Task details: Once the line containing "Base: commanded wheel" is found in the entries below, reproduce it and every line after it, stopping at and including the line containing "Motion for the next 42"; reproduce nothing else, and keep each line exact.
Data excerpts below:
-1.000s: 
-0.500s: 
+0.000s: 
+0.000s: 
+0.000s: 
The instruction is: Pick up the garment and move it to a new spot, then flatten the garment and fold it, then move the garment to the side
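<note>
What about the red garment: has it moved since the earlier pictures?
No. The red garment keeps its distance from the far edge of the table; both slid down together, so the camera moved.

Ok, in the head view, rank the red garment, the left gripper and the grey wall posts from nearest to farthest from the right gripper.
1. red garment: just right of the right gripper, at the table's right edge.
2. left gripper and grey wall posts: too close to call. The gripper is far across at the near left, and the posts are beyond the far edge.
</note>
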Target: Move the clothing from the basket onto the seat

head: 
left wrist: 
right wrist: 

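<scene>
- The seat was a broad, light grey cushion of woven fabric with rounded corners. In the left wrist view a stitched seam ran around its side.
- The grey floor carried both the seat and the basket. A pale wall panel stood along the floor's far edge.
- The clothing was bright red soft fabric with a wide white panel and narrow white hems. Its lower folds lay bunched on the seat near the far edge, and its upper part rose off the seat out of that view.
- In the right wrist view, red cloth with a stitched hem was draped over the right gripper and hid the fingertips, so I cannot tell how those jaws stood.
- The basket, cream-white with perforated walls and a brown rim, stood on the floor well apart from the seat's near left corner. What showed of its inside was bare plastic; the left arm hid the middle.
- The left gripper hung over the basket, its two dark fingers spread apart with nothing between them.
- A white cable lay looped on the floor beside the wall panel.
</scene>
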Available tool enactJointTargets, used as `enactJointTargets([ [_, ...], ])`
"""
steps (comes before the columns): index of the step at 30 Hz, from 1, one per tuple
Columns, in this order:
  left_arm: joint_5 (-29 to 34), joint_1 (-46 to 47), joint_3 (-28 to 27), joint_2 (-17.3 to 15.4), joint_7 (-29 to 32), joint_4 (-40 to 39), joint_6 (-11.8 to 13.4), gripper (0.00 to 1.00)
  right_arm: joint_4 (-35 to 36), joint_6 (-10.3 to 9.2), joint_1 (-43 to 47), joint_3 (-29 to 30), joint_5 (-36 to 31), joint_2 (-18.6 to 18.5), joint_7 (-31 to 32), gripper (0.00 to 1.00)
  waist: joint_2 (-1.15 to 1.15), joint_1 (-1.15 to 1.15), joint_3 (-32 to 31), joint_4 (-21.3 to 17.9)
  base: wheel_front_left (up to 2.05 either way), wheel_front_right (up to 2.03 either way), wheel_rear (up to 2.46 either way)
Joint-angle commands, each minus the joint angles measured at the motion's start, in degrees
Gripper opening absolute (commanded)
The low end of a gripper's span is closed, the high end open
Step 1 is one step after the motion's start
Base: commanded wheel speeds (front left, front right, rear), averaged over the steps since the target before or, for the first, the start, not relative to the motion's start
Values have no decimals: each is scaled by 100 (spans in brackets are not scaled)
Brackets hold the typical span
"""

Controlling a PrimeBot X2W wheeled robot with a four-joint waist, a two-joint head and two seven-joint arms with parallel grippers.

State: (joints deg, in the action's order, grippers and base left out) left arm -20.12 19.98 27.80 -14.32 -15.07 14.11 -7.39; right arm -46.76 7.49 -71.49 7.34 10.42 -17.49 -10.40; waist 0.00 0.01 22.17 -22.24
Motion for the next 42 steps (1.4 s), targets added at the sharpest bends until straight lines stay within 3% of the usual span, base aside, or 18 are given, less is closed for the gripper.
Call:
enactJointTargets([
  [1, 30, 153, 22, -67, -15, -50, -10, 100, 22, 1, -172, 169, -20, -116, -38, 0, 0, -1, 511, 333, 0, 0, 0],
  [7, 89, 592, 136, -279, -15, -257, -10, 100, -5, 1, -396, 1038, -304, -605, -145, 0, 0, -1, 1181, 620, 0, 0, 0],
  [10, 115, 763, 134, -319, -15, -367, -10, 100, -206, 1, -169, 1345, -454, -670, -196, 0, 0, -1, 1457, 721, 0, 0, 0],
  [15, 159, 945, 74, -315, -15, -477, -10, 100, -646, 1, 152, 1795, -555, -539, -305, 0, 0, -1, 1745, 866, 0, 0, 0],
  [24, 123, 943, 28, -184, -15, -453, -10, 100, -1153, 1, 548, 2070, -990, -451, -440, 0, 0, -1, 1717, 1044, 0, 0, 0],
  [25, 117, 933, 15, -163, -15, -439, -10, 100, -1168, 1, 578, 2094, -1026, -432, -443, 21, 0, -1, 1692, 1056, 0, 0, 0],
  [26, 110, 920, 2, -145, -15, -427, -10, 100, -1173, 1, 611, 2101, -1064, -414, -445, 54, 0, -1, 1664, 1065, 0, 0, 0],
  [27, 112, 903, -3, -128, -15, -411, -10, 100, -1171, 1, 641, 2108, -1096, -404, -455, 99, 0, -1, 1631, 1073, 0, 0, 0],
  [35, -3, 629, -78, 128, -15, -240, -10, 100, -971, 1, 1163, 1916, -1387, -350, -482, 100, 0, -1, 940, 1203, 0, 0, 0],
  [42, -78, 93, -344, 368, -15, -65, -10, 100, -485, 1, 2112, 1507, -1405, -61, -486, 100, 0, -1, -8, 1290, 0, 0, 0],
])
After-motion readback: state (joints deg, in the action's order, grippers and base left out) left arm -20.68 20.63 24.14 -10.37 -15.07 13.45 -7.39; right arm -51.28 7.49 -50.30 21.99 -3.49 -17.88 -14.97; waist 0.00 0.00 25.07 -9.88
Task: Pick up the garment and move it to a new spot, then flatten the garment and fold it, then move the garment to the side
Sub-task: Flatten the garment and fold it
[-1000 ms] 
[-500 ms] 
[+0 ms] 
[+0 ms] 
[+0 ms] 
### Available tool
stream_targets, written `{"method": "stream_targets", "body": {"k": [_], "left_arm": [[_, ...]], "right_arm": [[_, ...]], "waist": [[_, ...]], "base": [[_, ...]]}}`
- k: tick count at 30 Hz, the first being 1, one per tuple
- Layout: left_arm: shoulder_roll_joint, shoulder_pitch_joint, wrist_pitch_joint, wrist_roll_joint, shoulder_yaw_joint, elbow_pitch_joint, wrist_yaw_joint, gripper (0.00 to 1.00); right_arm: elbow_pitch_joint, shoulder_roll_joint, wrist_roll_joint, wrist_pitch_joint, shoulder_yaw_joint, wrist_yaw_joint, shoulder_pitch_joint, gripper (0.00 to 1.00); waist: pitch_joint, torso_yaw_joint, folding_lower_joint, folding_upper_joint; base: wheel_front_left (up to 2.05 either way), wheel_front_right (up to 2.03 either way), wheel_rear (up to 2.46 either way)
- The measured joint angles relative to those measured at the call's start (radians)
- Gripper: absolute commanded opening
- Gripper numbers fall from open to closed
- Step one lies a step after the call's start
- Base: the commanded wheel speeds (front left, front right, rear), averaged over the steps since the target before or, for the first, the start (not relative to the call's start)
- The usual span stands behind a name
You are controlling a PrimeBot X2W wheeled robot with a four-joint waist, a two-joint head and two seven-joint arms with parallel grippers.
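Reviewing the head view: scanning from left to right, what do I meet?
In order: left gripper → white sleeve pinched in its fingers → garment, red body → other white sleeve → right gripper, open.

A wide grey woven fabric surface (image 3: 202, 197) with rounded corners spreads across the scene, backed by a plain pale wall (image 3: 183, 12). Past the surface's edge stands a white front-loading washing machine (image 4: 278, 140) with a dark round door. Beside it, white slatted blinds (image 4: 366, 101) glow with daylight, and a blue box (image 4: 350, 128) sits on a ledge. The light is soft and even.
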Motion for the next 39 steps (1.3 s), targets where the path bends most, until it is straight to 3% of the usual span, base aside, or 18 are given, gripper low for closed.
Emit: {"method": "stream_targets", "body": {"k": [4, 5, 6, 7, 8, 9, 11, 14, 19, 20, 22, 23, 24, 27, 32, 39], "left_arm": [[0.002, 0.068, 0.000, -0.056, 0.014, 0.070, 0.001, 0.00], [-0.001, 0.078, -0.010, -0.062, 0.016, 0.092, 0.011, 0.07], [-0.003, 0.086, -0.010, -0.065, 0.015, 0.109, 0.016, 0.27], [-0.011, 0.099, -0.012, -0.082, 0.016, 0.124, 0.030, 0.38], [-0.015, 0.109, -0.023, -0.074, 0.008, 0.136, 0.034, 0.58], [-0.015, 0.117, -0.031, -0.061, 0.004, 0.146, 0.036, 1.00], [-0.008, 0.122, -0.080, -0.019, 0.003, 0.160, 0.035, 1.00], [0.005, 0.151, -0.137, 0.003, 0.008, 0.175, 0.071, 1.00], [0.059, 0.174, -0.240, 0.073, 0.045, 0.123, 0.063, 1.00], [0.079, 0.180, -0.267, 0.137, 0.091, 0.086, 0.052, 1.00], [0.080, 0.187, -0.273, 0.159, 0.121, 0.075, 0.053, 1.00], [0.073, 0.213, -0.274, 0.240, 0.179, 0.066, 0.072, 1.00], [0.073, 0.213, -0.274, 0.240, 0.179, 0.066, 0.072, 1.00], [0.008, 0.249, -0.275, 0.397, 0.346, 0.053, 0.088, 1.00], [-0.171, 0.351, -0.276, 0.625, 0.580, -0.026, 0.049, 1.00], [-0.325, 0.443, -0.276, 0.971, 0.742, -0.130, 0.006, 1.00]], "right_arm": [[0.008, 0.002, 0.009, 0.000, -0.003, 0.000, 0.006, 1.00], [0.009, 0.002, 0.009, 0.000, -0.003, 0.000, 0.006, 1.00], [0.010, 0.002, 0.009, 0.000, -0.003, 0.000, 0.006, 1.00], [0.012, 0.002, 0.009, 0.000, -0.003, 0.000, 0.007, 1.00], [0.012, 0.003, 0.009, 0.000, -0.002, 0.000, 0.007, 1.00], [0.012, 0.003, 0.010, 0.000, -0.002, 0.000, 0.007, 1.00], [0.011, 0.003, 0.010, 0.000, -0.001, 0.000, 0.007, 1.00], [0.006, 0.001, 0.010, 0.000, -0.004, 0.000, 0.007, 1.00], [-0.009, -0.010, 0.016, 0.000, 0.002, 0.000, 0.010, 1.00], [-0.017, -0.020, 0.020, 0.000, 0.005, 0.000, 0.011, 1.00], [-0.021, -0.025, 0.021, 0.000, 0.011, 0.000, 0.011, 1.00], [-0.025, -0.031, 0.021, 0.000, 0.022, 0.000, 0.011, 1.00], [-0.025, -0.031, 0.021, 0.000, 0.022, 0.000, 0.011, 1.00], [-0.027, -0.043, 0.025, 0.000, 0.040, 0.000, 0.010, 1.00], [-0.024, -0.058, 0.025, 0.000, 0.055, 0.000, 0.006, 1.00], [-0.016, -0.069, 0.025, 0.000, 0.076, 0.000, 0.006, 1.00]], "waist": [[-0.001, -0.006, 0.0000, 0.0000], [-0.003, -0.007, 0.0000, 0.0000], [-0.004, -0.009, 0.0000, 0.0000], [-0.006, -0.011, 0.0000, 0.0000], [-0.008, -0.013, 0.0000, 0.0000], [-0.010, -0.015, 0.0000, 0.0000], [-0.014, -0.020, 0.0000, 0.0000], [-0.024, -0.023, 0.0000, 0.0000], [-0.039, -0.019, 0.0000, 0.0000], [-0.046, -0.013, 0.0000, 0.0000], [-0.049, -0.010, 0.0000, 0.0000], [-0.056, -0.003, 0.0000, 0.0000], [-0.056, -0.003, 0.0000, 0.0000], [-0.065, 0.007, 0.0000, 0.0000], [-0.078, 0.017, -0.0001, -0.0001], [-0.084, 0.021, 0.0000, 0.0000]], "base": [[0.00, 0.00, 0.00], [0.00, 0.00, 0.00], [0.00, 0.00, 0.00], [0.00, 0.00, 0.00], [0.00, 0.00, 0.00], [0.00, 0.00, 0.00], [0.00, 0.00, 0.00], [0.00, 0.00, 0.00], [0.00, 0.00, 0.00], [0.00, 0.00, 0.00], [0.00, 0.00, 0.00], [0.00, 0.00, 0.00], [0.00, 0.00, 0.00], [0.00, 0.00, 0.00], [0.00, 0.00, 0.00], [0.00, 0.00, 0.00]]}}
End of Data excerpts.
Solution to this problem:
Base: commanded wheel speeds (front left, front right, rear), averaged over the steps since the target before or, for the first, the start, not relative to the motion's start
Values have no decimals: each is scaled by 100 (spans in brackets are not scaled)
Brackets hold the typical span
"""

Controlling a PrimeBot X2W wheeled robot with a four-joint waist, a two-joint head and two seven-joint arms with parallel grippers.

State: (joints deg, in the action's order, grippers and base left out) left arm -20.12 19.98 27.80 -14.32 -15.07 14.11 -7.39; right arm -46.76 7.49 -71.49 7.34 10.42 -17.49 -10.40; waist 0.00 0.01 22.17 -22.24
Motion for the next 42 steps (1.4 s), targets added at the sharpest bends until straight lines stay within 3% of the usual span, base aside, or 18 are given, less is closed for the gripper.

What needed an answer now has one.